Desert
The desert is a significant node in a metaphorical
network of concepts through which Vilém
Flusser contemplates the potential ramifications
of new technologies originating from the
computer. His aim is to render imaginable the
impending technological, social, and existential
consequences. He uses the metaphor of the
desert to consider not only alternative worlds
projected by the computer and the status of reality,
but also the radically different existential
conditions by which these are accompanied.
Some of the network’s other nodes are nomadism,
tent, wind, cloud, sand, dune, scattering,
gathering, and computing. It also includes the
communications revolution and the zero-dimensional,
dot-like, calculatory universe of numbers
made possible by that revolution. The dot-based
pixel worlds made up of bits which appear on
computer screens are compared by Flusser
to grains of sand that give rise to scatterings,
which can then be condensed by a process
of computational gathering.

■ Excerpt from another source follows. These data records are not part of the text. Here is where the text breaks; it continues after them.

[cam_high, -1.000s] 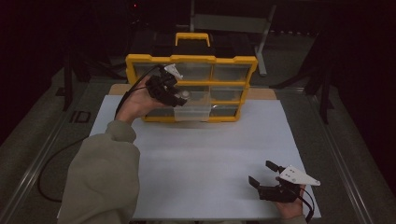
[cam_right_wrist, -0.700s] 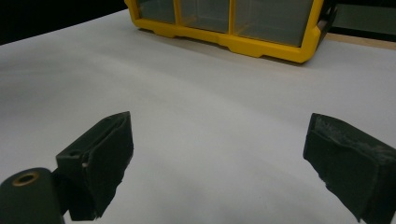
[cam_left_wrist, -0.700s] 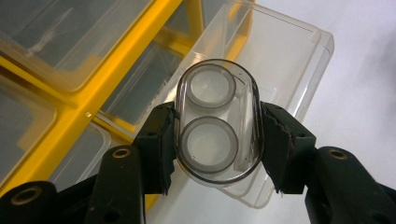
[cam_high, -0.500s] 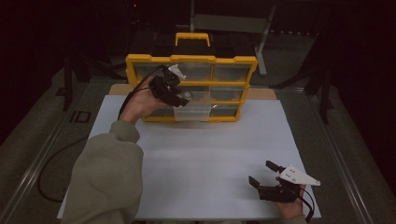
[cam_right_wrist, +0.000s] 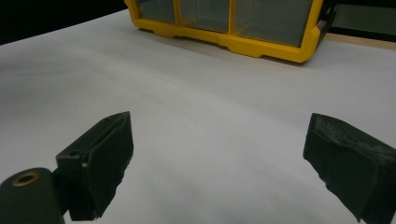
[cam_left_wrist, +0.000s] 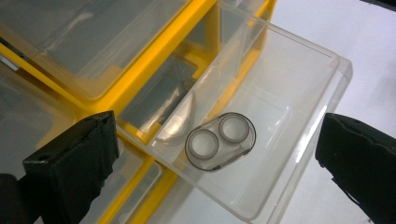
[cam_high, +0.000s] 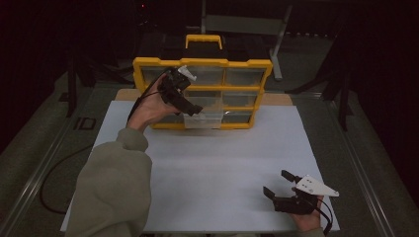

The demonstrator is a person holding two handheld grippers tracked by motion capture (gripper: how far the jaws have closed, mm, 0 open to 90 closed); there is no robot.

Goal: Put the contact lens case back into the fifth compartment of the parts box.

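Observation:
A yellow drawer organizer stands at the far side of the white mat. Its lower middle clear drawer is pulled out. A small clear two-well lens case lies on the floor of the drawer. My left gripper hangs over that drawer. Its jaws have just been opening and stand wide apart, with the case below the gap and untouched by the left gripper. My right gripper rests low at the mat's near right, open with nothing between its jaws; the right gripper faces the organizer.
The white mat covers the table between the hands. The other clear drawers of the organizer are pushed in. A black cable trails off the table's left side. Dark stands and frames surround the table.
The left gripper's jaws have spread apart above the pulled-out drawer. Both hands keep their places.

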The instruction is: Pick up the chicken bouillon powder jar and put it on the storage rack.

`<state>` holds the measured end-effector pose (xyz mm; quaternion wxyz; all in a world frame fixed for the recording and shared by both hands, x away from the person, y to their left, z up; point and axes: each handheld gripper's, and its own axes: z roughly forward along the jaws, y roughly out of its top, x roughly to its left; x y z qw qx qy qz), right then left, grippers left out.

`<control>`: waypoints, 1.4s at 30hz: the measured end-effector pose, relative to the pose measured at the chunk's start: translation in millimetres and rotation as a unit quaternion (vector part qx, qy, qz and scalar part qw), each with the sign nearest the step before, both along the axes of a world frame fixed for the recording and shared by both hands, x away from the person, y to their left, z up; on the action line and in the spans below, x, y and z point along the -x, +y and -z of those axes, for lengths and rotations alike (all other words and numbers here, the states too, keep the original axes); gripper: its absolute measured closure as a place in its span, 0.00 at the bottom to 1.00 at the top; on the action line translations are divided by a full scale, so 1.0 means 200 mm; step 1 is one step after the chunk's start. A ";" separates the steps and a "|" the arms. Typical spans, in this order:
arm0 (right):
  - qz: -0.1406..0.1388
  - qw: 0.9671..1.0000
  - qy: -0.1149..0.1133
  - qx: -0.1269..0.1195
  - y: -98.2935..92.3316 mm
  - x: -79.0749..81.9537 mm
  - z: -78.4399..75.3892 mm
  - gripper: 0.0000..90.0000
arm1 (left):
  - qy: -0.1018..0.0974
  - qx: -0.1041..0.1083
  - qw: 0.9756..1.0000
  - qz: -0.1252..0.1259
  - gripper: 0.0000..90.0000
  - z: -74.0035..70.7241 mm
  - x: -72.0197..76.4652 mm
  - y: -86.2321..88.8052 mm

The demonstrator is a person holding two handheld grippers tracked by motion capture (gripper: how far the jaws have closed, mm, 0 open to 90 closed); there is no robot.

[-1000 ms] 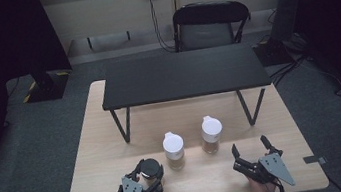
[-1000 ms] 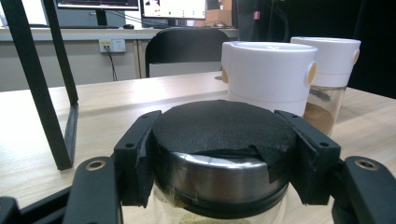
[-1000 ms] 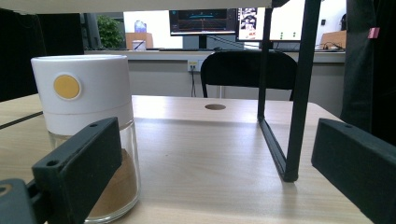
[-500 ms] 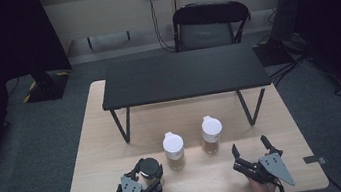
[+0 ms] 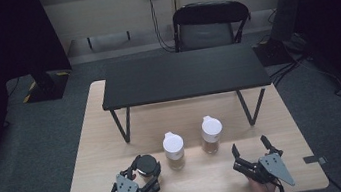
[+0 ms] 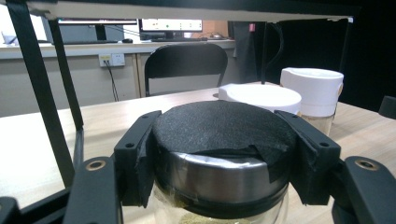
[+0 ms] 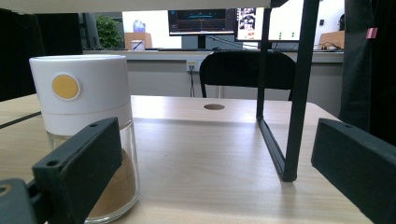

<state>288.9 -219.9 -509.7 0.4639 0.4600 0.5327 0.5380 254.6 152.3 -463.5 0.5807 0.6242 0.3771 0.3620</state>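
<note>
Scene staying unchanged from second ago: left gripper [image 5: 142, 176] still clamping black-lidded jar [image 6: 219, 158] (steel collar between pads), no lift starting; right gripper [image 5: 252, 155] idling, jaws apart.

High view over the table [image 5: 90, 152]; gripper views low, near, facing the chair [image 5: 211, 22].

left gripper [image 5: 145, 174]: lower left of high view, jaws clamped | right gripper [image 5: 253, 151]: lower right, jaws spread wide, nothing between
</note>
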 end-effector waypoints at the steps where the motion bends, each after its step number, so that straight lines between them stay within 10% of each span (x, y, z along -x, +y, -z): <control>1: 0.000 1.000 0.000 0.000 0.00 0.00 0.00 0.01 | 0.002 -0.001 1.000 0.002 0.39 0.00 0.00 0.00; 42: -0.003 1.000 0.000 0.000 0.00 0.00 0.00 0.01 | 0.009 -0.016 1.000 0.009 0.39 -0.15 -0.05 0.01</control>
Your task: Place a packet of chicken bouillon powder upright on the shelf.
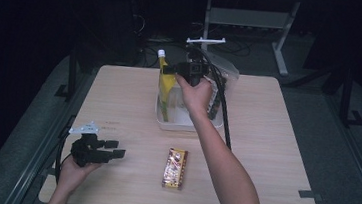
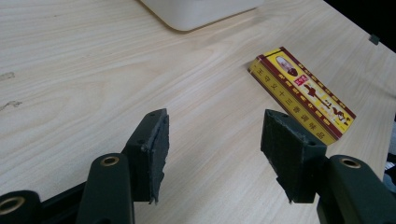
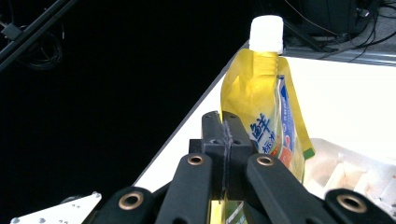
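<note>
Near left corner of table [image 1: 274, 156]: left gripper [image 1: 114, 148] low over the wood in a hand [image 1: 72, 174], jaws apart with nothing between, pads [image 2: 156, 149] bare, pointing right toward box [image 1: 174, 168]. From the left gripper view, box [image 2: 302, 93] just beyond the right pad, not touching. Lying flat, yellow with dark red border and printed label, near the middle of the near edge, well apart from tub [image 1: 172, 121].

Farther, mid-table toward the far edge: white tub standing, a corner of it also at the top of the left gripper view [image 2: 196, 14]. Inside, at the tub's left end, yellow pouch [image 1: 164, 83] upright with white cap [image 1: 161, 53] on top. At the tub's right end, clear bag [image 1: 224, 78] rising above the rim.

Right gripper [image 1: 171, 70] raised over the tub in the right hand [image 1: 197, 96], forearm reaching across the table. Jaws pressed together [image 3: 226, 135], nothing visibly between the pads, tips just beside the pouch [image 3: 266, 107] below its cap [image 3: 266, 31]. Contact with the pouch: cannot tell.
</note>
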Tool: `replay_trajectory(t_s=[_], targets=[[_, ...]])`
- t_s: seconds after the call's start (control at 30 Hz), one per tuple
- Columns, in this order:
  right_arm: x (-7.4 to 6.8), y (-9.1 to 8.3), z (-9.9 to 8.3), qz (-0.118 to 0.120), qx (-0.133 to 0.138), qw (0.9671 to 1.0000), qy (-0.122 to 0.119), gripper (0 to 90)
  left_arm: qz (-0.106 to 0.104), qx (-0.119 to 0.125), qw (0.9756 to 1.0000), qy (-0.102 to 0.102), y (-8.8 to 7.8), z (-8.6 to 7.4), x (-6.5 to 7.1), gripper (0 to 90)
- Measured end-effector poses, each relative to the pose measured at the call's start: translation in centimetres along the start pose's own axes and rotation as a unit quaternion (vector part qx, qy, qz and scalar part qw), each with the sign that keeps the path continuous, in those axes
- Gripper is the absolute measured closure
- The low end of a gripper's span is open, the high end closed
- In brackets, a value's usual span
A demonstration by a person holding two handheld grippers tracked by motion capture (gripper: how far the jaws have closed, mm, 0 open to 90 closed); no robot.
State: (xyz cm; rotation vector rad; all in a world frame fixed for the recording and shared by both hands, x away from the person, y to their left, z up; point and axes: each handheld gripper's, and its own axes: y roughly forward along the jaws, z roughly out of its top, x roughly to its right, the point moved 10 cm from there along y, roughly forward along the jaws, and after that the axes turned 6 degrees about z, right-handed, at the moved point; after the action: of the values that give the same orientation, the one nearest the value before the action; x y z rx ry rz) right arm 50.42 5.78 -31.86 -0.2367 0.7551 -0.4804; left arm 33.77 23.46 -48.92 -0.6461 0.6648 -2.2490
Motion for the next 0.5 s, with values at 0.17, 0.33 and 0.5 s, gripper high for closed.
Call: replay_trajectory(t_s=[0.17, 0.33, 0.5], targets=[[0.5, 0.5, -0.1, -0.009, 0.002, 1.0000, 0.000, 89.6, 0.002, 0.000, 1.0000, -0.001, 0.0, 0.0, -0.1, 41.2], [0.9, 0.9, -0.2, -0.013, 0.008, 0.9999, 0.000, 89.6, 0.002, -0.001, 1.0000, -0.001, 0.1, -0.1, -0.1, 41.2], [1.1, 1.4, -0.5, -0.016, 0.013, 0.9998, 0.001, 89.6, 0.002, -0.001, 1.0000, -0.001, 0.0, -0.1, -0.1, 41.3]])
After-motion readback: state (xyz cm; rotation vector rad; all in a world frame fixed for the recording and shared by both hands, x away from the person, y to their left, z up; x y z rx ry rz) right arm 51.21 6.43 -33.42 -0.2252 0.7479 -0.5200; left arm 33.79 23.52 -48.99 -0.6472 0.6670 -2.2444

The desert wind
whirls grains of sand through the air, swarms of
zero-dimensional particles that accumulate in
heaps, ceaselessly rearranging the sand in the
wandering dunes.
Flusser also describes numbers as having emigrated from the alphanumeric code, thereby alluding to the Exodus of the Jewish people and their many years of wandering in the Sinai Desert. With the beginning of the communications revolution, we have broken free of sedentism and entered a new, second phase of nomadism, one characterized by open roaming. Those who make their homes in the desert live in a state of rootlessness (Bodenlosigkeit) – they do not live in a fixed, self-contained house with walls and a roof, but in movable tents. Solid, immobile masonry walls have given way to shifting tent walls, canvas screens that make everything seem less material. Tent walls are wind walls. Sails uttering in the breeze. The tent wall billowing in the wind collects and processes the information streaming in and transforms the tent into a nest of creativity.